During those games against players below 1750, I noticed that my training method was working.  I got into positions that were more or less what I have encountered here on chess.com  After all, the opening is not exactly totally unpredictable.   Based on that fact, I have been accustomed to different kinds of positions thanks to chess.com and when confronted with a similar position at my chess club, with more time, I knew how to react more reasonably, because I had gone through those kind of positions with the computer, so I knew off the bat what the computer more or less thought how I should play the position.  I trust a computer program over any grandmaster any day, grandmasters are humans, but the tactical prowess of a computer is limitless.

If I go up against an 1800, I will get into the same kind of positions.  After all, even 1400's try to play by book, it's not like they are just pushing pawns for no reason.  We all develop at the beginning, in a way, we're all grandmasters when it comes to the opening.

I'm pretty sure, that as I continue to become familiar with the kind of debates my openings create, I will beat 1800 rated players.

It wont help you much as long as you are still losing to 1300s .  Surprised

fabelhaft

"Magnus Carlsen can be compared to young Lajos Portisch, but hardly anything more"

The young Portisch that was far from top ten until his 30s can be compared to the player that is #1 with a margin of 60 Elo today, aged 24, right...

Polar_Bear

My point: overall decrease (computers produce laziness and diminish imagination).

Today avg top5 level equals the 1970's #30, hence Carlsen equals Portisch. Carlsen, Aronian and Anand would be rated 2550 - 2650 in 80's in the same league as Ljubojevic, Timman or Miles, quite beyond Karpov and Kasparov.

DjonniDerevnja
Polar_Bear wrote:

My point: overall decrease (computers produce laziness and diminish imagination).

Today avg top5 level equals the 1970's #30, hence Carlsen equals Portisch.
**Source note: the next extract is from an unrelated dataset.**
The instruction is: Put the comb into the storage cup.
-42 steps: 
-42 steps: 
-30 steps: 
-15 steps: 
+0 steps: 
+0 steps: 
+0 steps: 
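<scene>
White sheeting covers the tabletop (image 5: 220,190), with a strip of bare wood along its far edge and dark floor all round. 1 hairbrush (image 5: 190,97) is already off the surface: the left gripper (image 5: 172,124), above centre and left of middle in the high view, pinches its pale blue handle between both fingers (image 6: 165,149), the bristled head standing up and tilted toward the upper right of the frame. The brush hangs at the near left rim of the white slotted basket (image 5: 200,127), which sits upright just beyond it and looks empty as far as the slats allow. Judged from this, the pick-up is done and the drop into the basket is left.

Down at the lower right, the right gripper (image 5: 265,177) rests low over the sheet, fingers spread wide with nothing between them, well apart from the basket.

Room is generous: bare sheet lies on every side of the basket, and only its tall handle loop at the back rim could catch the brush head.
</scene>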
Carlsen, Aronian and Anand would be rated 2550 - 2650 in 80's in the same league as Ljubojevic, Timman or Miles, quite beyond Karpov and Kasparov.

Modern players might be generally worse in endgames, because of the timecontrols, and because we dont take a break anymore after move 40. The quality of endgames of course falls, when those moves are so heavily timerestricted.

Magnus is ok in endgames.

Anand became Gm in 1989, so he must have been just above 2500 back then. 
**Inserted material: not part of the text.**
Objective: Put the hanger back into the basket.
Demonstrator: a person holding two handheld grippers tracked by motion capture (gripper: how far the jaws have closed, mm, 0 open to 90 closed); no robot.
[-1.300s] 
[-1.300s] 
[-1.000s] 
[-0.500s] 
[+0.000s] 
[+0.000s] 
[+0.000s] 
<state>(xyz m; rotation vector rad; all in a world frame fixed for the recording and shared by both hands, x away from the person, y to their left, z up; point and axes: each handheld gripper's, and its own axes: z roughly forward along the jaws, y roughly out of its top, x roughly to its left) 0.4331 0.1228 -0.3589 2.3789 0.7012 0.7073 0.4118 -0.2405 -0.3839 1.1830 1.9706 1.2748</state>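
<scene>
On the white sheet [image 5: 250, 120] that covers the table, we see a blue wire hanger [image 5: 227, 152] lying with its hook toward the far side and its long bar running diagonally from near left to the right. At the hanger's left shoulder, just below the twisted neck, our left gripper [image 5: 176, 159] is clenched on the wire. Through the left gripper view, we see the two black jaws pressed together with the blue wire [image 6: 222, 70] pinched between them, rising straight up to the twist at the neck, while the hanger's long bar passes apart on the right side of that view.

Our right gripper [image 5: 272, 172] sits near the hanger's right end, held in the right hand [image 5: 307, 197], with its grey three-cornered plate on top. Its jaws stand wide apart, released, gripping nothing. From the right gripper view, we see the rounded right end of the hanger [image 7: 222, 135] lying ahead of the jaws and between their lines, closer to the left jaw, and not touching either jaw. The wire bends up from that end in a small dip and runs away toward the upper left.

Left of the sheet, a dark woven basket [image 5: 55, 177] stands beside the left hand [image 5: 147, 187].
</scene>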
If you take away 130 points inflation from Magnus, he would have been ca 2730. Karpov peaked at 2780 in 1994. Maybe Magnus is like a younger Karpov? 

MuhammadAreez10

Could be, but I think Karpov's peak rating had some inflation too.

millionairesdaughter

In the 1800s there wasn't much theory besides Fred Flinstones guide to avoiding stalemate traps.

MuhammadAreez10

In the 2010s, there wasn't much theory apart from the Simpsons's 101 ways to checkmate.

SmyslovFan

Have you seen the endgames these guys play? Even without adjournments, endgame technique has improved since the 1970s!  These guys are really amazing. Yeah, there have been some notable fails, but I'm constantly amazed by the wonderful technique on display.  Take a look at the endgame of Carlsen-Naiditsch (0-1) or Carlsen-Solak (1-0), both from the Olympiad lat year in Tromso, Carlsen-Aronian (Sinquefield 2014), or even Goganov-Jakovenko (Russian Cup, 2014) for just a few of the great endgames that were played last year. Oh, and check out Wojtaszek-Ding Liren (0-1) from this year's Wijk Aan Zee tournament too! 

Every tournament has fantastic endgames that are played at the very highest level even in fast time controls. These would make endgame specialists such as Smyslov, Fischer, Karpov, Speelman, Andersson proud.
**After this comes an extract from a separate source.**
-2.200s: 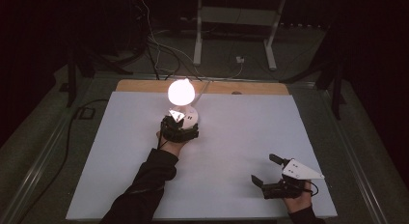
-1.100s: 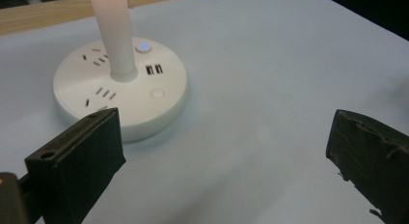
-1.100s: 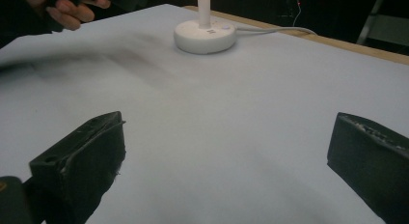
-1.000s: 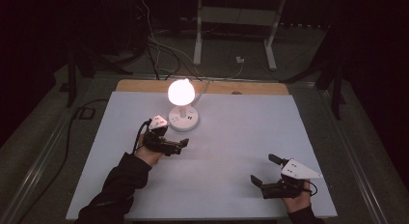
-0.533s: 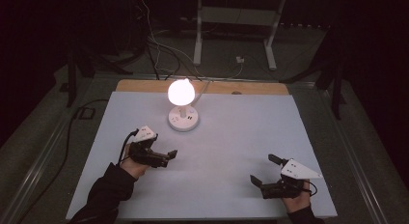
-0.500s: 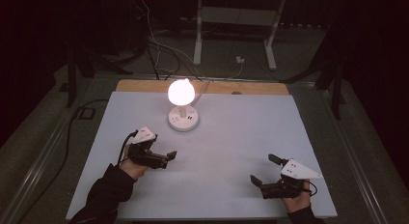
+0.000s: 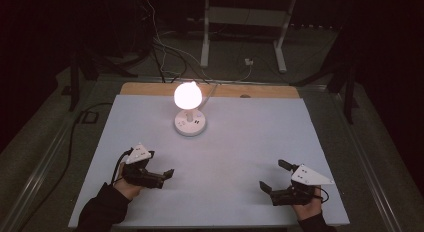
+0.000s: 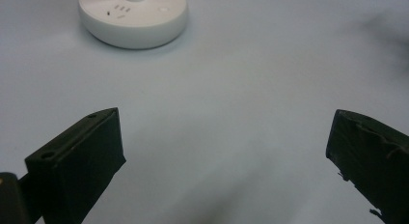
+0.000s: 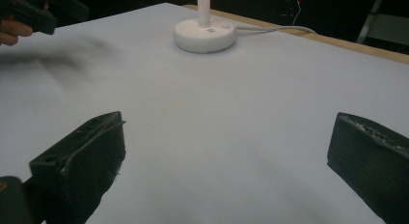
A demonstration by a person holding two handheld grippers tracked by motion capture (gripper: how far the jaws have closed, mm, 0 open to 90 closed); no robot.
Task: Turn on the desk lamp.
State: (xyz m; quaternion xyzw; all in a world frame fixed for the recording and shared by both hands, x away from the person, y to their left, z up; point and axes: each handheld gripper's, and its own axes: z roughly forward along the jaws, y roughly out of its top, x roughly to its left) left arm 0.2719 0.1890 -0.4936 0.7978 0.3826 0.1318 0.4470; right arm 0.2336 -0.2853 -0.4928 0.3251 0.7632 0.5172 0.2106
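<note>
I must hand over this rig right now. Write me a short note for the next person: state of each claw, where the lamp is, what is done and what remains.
Left claw: open, holding nothing, low over the white table at its near left, apart from the lamp.
Right claw: open, holding nothing, at the near right.
Lamp: upright on its round white base at the far middle of the table, bulb lit, cord running off the far edge.
Done: the lamp is on, both claws are away from it.
Left: nothing obvious; probably just confirm the light stays on.
</note>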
Today's GMs take for granted endgame knowledge that wasn't even known in the pre-computer era.

fabelhaft

"Anand would be rated 2550 - 2650 in 80's"

Anand was 2550+ already in the late 1980s, when he still was far from top 50, and 220 points behind #1. I guess he didn't gain much playing strength by becoming #1 and World Champion later in his career.

The_Ghostess_Lola

Their rating would probably be about in the late 1800's.